Instructions to follow
Before copying, set the pictures aside; then repeat every line below verbatim.

Dataset content
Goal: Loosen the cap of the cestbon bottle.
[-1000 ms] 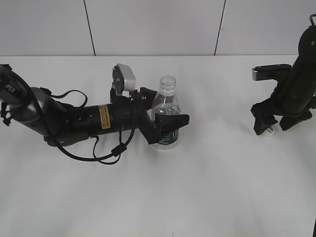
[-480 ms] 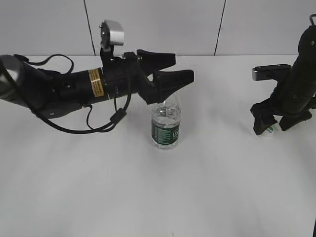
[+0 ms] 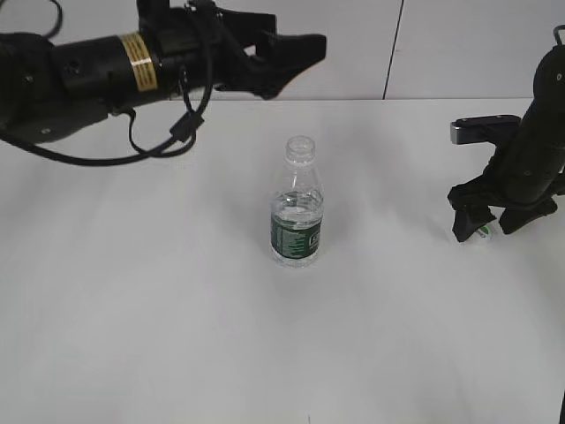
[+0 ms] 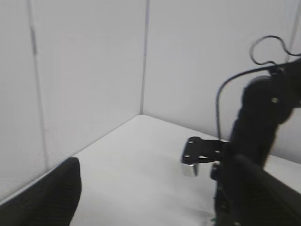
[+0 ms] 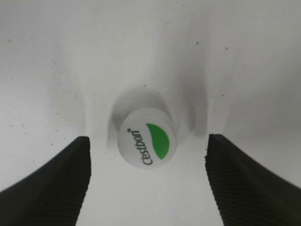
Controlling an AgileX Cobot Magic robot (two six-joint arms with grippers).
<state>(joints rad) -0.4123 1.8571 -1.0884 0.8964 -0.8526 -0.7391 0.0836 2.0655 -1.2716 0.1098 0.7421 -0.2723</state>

Output for this exercise
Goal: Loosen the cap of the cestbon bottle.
[-1000 ms] 
[-480 ms] 
[+0 ms] 
[+0 ms] 
[+0 ms] 
Controlling an AgileX Cobot Magic robot (two six-joint arms with grippers).
<state>(joints rad) -0.4123 1.8571 -1.0884 0.8964 -0.8526 -0.7391 0.0836 2.0655 -1.2716 0.1098 0.7421 -0.2723</state>

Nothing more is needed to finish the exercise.